The history of modern philosophy is flourishing. More scholars are producing excellent works in this area than ever before. A large part of this health is due to scholars whose primary training is not in philosophy, such as historians of political thought or literature (hereafter: historians). The dictionary being reviewed here is a case in point, a production of more than ninety scholars of whom the overwhelming majority are not formally trained philosophers.

The dictionary consists of about 400 entries, alphabetically from Isaac Abendana (d. 1699) to Richard Zouche (1590-1661) and chronologically from John Case and Richard Hooker, both of whom died in 1600, to Richard Mead (1673-1754). As this list indicates, the general editor construed "philosopher" very broadly, too broadly, I think. There should be no objection to including scientists like Robert Boyle and Newton, theologians like William Chillingsworth and Henry Hammond, and poets like Andrew Marvell and John Milton, each of whom wrote some works with philosophical import. But Ralph Bathurst, a physician, comes no closer to being a philosopher than being "an early admirer of Hobbes's scientific work and [having] contributed some enthusiastic Latin verses to the latter's Humane Nature (1650)" (75a). Likewise Richard Barckley (fl. 1598), about whose life virtually "[n]othing is known" and whose sole book may be described as consisting of "meatpies stuffed with commonplaces"—Montaigne's phrase—does not deserve inclusion (55a, 56a). (Jill Kraye, the author of the article, serves Barckley very well.)

Ramist logicians "are largely excluded . . . [because] they tended to assimilate logic to rhetoric and to limit it to the orderly exposition of what is already known" (p. x). Nonetheless, it is unfortunate, I think, that Abraham Fraunce (c. 1558-1633) and George Downham (d. 1634) are not included.

The best articles tend to be about the best philosophers of the age: Thomas Hobbes and John Locke by G. A. J. Rogers, Shaftesbury by David McNaughton, and Francis Bacon by Graham Rees (who pointedly observed about Historia ventorum that "Bacon accomplished the considerable feat of making the weather boring" [41b]).

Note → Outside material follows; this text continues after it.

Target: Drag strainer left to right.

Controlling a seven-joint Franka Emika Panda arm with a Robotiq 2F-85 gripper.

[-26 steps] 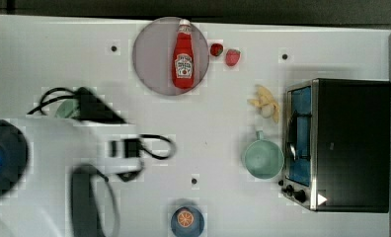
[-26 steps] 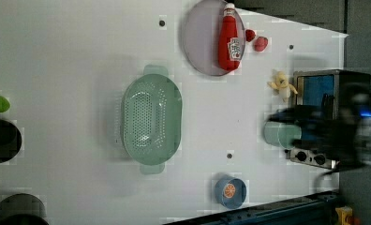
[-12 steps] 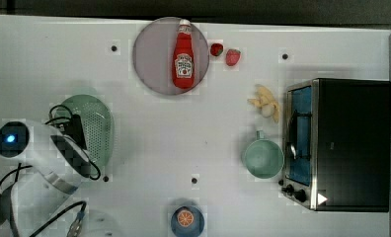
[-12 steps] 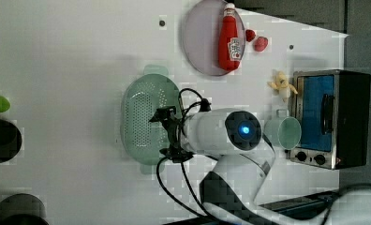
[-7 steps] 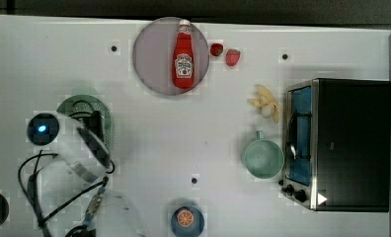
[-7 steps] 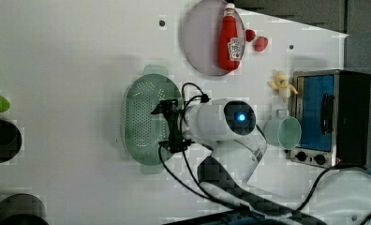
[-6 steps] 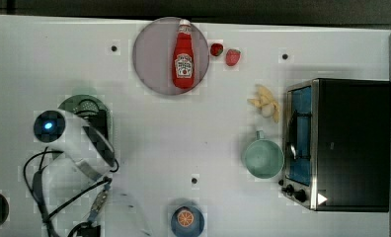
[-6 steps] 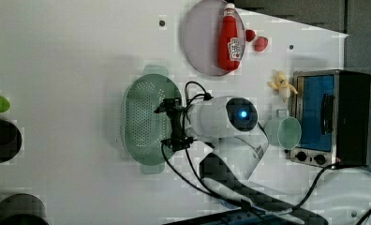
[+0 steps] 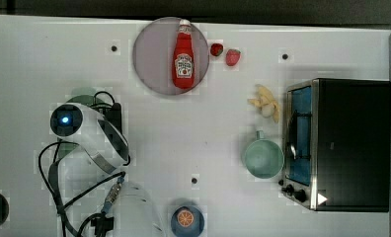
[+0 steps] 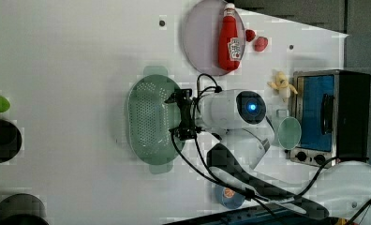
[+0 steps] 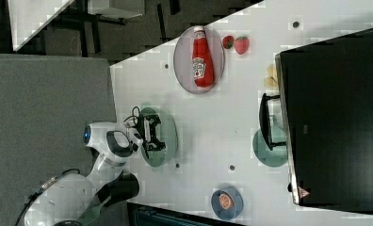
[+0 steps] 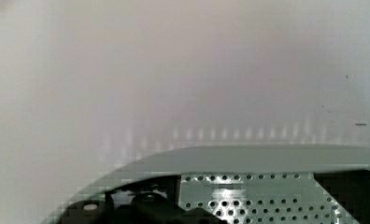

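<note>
over the strainer [image 10: 148, 119] rim, the spread end effector [image 10: 182, 115] faces bare table [image 10: 80, 56] beyond.

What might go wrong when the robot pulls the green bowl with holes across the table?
The open gripper sits at the strainer rim; a weak hook might slip off. Dragged toward the top view's right, the strainer could bump the mug by the toaster oven, or clip the plate carrying the ketchup bottle.

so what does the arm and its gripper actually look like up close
The arm is glossy white with rounded shells, dark grey bands at the joints and a glowing blue light on the wrist. Black cables loop along it. The gripper is black, with angular fingers.
</note>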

Although by quality of thought and influence, each of these warrant longer treatment, the editor was right to restrict their length to a modest six or seven pages, the same length as those about William Ames, William Harvey, Bernard Mandeville, and John Toland. There are plenty of other places to go for information about the great philosophers. What we want and what the Dictionary provides are articles about the obscure philosophers.

Some of the other especially well wrought articles are those on Richard Baxter by William Lamont, Walter Charleton by Margaret J. Osler, Joseph Glanvill by Richard Popkin, John Hales by Victor Nuovo, John Wilkins by John Henry, and Thomas White by Beverley Southgate.

The editor is not nationalistic in his understanding of "British." Scots who spent their academic career on the Continent are included. Also included are the Czech John Comenius (1592-1670), the Dutchman Franciscus Mercurius van [End Page 598] Helmont (1614-98), and the Venetian Marc Antonio De Dominis (1560-1624), as they should, because of their influence on British thought or sometime residence. By the same token, Hugo Grotius should have an entry; but he does not.

An average of two pages each is devoted to six women, Mary Astell, Catherine Cockburn, Ann Conway, Margaret Cavendish, Jane Lead, and Damaris Cudworth Masham. They deserve more space, especially Cavendish, whose The World's Olio (1655) includes a utopian scheme.

Some other articles that I wish had been longer include those about John Bramhall, Richard Crackanthorpe, William Davenant, and John Eacherd, each roughly two pages. Although the proportional space allotted to a thinker is generally right, I think some figures should not have been included at all. John Flavel (1596-1617) does not deserve even the 3 column inches devoted to him. Better to have assigned those inches to someone else. None of the remaining articles should be shorter than they are, not even the five pages devoted...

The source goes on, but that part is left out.